**Action item:** Your answer should be one number: how many lines below hold the word "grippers".

**Dataset section:**

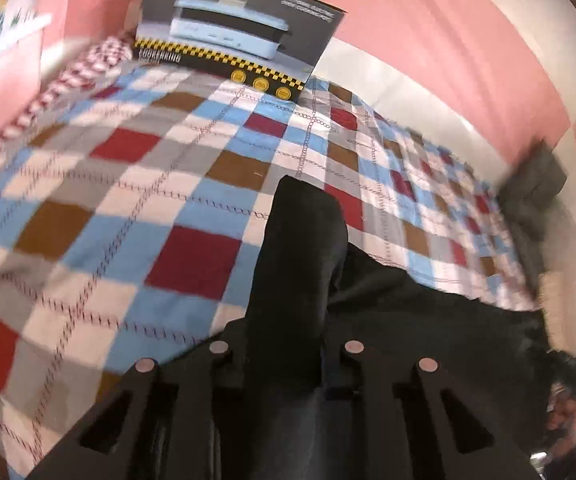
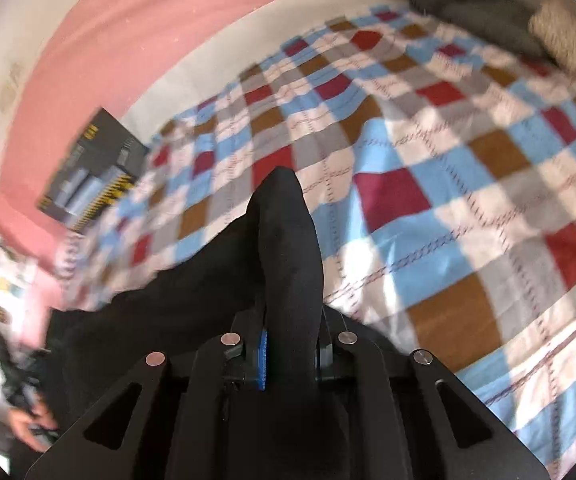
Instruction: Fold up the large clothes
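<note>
Both wrist cams look steeply down, close over same checkered blanket [image 1: 127, 200].

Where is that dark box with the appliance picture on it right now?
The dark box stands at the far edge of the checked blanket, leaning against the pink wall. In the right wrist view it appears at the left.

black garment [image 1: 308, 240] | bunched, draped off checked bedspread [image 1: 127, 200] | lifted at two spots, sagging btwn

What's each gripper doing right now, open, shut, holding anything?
Left gripper: shut on the black garment.
Right gripper: shut on the same black garment, above the checked blanket.
</note>
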Tool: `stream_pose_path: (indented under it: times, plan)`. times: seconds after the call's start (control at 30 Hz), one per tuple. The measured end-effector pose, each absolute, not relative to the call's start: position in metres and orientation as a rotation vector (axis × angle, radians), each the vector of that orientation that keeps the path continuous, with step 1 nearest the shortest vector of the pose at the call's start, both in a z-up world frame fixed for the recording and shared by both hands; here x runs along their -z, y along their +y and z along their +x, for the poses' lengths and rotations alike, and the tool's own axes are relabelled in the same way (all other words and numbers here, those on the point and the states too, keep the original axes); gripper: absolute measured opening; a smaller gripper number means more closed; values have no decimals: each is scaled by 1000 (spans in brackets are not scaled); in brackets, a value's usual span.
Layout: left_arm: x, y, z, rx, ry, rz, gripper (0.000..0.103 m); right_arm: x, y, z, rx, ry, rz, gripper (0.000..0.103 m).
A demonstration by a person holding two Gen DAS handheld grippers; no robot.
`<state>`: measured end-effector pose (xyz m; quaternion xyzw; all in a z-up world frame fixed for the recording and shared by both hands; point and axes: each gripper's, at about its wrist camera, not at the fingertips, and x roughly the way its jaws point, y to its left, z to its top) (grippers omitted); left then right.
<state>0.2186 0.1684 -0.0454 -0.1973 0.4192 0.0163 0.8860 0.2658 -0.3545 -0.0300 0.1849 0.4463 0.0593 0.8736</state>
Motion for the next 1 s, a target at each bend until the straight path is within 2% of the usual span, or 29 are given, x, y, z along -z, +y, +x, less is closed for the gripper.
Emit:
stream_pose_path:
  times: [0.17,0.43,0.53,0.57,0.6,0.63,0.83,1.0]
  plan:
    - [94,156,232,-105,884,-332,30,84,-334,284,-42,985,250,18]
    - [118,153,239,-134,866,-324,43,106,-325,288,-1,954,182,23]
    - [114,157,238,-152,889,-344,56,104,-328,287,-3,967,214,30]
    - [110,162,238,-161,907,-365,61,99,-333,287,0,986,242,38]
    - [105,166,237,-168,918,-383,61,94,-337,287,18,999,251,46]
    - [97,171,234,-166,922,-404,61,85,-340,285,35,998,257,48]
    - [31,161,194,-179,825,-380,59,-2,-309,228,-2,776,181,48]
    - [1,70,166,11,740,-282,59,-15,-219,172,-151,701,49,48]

**Answer below:** 2